Von Markus Wagentristl. Erstellt am 08. Januar 2021 (03:57)
Magistratsdirektorin Gerda Török und Bürgermeister Thomas Steiner loben den Einsatz der Mitarbeiter.
BVZ

Es gibt ja manche Menschen, die telefonieren gerne. Aber was das Contact Tracing-Team des Eisenstädter Magistrats seit März leistet, geht weit über ein Hobby hinaus: 33 Personen telefonierten in einem Dienstrad den Kontaktpersonen von coronapositiv Getesteten hinterher, insgesamt 3.370 Überstunden fielen dabei an.

Die BVZ sprach mit einer jungen Eisenstädterin aus dem Contact Tracing Team über ihre Erfahrungen. Sie rief bis zu 50 Personen pro Schicht an – im Sommer mal weniger, während der ersten und zweiten Welle natürlich mehr. Einen klaren Unterschied zwischen den beiden Wellen im März/April bzw. Winter 2020 hat sie sofort bemerkt: „In der zweiten Welle war wesentlich mehr los, das war kaum noch zu bewältigen!“

Wie reagieren die Menschen, die erfahren, dass sie „K1“ sind, also direkten Kontakt mit einer postitiv gestesten Person haben? „Die meisten haben schon mit dem Anruf gerechnet, weil sie die Kontaktperson schon vorgewarnt haben“, so die Contact Tracerin.

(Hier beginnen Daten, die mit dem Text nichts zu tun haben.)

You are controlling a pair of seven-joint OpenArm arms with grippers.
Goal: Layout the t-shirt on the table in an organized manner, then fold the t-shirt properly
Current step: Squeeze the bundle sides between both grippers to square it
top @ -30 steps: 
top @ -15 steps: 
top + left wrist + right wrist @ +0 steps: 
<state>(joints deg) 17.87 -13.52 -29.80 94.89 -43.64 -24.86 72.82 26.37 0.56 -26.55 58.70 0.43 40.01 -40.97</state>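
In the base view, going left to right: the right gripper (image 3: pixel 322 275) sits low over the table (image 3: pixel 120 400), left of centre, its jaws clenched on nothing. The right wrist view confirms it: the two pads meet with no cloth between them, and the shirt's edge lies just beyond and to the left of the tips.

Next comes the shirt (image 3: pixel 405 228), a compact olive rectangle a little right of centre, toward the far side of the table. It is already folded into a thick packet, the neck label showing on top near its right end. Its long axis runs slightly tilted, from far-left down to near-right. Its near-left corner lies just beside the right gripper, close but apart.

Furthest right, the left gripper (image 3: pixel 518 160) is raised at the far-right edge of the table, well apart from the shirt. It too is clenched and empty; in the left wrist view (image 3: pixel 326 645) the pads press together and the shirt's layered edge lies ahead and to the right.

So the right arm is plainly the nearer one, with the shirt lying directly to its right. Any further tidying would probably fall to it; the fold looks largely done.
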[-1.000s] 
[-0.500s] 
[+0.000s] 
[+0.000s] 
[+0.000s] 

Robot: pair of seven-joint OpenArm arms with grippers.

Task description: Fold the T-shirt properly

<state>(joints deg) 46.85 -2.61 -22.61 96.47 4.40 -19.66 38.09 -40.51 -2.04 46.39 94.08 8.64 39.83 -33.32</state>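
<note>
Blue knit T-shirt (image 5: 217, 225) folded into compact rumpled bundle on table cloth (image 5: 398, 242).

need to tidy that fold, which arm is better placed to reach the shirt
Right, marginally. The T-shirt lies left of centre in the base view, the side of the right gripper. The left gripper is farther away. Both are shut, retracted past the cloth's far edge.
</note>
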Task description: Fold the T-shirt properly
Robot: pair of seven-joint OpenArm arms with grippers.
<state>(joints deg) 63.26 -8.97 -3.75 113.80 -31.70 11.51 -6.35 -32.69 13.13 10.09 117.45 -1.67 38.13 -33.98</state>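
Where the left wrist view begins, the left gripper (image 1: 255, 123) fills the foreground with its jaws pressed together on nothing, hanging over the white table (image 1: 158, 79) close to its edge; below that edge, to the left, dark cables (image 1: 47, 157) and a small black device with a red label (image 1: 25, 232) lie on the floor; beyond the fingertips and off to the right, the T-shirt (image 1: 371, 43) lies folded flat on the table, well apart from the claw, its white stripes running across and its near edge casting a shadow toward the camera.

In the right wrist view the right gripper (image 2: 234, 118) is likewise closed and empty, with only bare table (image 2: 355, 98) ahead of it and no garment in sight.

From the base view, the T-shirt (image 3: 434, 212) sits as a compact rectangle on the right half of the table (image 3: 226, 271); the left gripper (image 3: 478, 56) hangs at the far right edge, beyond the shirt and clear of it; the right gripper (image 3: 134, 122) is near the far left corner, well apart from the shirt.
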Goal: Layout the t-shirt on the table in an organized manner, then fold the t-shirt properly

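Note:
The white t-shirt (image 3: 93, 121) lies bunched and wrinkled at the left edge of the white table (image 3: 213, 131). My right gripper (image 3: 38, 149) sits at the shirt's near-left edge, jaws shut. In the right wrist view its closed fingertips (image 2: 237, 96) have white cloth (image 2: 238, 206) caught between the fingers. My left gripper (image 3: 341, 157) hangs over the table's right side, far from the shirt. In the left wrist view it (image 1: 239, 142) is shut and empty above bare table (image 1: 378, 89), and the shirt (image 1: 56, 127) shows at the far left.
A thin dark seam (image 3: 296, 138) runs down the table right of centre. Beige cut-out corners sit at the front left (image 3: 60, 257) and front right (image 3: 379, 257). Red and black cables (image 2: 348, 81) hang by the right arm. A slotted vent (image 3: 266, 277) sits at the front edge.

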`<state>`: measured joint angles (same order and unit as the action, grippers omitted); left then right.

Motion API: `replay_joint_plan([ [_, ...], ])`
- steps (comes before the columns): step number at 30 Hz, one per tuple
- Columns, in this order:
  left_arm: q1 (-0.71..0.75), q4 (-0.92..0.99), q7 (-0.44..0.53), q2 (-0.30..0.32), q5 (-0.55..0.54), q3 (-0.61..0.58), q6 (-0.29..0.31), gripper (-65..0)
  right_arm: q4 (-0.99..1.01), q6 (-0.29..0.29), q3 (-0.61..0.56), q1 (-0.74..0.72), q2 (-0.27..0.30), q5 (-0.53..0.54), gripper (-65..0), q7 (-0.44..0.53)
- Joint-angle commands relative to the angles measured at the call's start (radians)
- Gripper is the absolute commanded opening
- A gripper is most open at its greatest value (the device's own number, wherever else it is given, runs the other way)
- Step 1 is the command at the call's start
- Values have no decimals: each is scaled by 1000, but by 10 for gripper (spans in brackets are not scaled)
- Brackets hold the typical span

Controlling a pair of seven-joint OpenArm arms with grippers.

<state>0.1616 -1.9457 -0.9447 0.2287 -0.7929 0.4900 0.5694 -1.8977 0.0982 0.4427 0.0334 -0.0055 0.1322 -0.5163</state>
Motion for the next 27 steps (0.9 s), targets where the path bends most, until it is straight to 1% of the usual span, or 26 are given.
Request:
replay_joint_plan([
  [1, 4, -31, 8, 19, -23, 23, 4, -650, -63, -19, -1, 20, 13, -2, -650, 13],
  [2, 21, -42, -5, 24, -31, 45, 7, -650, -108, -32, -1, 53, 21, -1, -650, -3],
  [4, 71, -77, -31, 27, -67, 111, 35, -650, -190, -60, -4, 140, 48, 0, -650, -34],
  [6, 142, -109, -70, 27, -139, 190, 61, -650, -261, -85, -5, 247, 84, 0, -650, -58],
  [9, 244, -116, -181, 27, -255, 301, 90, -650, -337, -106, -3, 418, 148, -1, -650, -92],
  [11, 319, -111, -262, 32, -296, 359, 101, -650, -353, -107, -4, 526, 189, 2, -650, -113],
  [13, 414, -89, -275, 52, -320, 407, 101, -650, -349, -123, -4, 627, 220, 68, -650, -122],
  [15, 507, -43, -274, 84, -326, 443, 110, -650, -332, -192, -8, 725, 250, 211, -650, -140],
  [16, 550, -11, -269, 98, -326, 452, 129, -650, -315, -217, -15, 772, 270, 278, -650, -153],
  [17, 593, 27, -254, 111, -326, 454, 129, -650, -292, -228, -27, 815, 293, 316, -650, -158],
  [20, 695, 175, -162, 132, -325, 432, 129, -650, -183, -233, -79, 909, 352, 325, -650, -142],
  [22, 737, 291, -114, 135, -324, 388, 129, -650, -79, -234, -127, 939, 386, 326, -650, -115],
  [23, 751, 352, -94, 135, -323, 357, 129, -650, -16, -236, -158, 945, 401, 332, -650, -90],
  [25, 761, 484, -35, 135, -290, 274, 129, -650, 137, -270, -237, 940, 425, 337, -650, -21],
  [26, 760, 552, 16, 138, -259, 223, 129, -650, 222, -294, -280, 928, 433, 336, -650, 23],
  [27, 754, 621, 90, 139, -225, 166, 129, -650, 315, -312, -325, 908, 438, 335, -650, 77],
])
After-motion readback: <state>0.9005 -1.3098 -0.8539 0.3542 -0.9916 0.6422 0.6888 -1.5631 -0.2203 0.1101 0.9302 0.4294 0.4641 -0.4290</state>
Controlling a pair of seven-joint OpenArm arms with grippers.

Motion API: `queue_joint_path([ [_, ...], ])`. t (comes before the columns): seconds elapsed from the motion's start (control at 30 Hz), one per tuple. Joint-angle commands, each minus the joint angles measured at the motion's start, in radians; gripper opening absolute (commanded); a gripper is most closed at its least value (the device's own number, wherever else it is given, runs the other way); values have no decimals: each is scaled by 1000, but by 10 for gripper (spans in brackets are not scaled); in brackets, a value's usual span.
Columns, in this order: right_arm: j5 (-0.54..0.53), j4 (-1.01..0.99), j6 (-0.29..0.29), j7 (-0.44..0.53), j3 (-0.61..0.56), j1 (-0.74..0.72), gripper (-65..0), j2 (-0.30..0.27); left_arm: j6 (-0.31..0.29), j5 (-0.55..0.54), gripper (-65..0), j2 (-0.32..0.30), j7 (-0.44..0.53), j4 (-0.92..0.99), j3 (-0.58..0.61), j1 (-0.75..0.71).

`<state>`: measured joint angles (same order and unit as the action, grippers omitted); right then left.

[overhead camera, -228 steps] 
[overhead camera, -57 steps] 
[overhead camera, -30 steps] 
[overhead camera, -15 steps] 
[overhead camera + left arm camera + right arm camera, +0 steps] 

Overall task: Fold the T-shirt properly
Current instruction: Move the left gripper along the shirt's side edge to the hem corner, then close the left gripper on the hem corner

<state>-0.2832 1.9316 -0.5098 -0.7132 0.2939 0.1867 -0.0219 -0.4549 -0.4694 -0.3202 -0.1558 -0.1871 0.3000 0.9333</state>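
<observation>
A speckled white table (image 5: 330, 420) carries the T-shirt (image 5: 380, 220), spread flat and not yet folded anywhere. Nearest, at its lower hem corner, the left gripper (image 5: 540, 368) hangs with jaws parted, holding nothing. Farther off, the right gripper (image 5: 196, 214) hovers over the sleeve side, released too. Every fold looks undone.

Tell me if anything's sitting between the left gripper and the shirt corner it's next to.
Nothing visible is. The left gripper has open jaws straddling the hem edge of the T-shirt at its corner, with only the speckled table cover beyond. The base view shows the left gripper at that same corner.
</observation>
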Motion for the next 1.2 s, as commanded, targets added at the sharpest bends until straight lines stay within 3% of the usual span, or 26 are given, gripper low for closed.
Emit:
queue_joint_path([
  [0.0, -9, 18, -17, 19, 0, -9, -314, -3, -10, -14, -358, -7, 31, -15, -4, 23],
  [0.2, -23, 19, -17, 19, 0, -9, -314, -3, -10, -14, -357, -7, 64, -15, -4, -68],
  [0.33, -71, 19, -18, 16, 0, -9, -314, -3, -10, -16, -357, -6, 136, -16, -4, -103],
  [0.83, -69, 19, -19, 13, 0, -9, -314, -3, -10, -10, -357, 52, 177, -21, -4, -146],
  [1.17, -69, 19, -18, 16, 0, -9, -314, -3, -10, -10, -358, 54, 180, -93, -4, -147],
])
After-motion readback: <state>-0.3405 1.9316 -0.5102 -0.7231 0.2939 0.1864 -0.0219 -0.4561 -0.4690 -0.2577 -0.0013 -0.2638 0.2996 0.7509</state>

Befolgen denn auch alle die Anweisungen der jungen Magistrats-Mitarbeiterin? „Die meisten Menschen sind freundlich und verständnisvoll, wir sitzen ja alle in einem Boot. Aber es gibt schon immer wieder Menschen, die das auf die leichte Schulter nehmen. Denen müssen wir dann schon verdeutlichen, dass wir im Auftrag einer Gesundheitsbehörde handeln und eine Nicht-Befolgung eine Verwaltungsstrafe nach sich ziehen kann.“ Und das wirkt? „Ja.“ Ihr Wort in Gottes Ohr.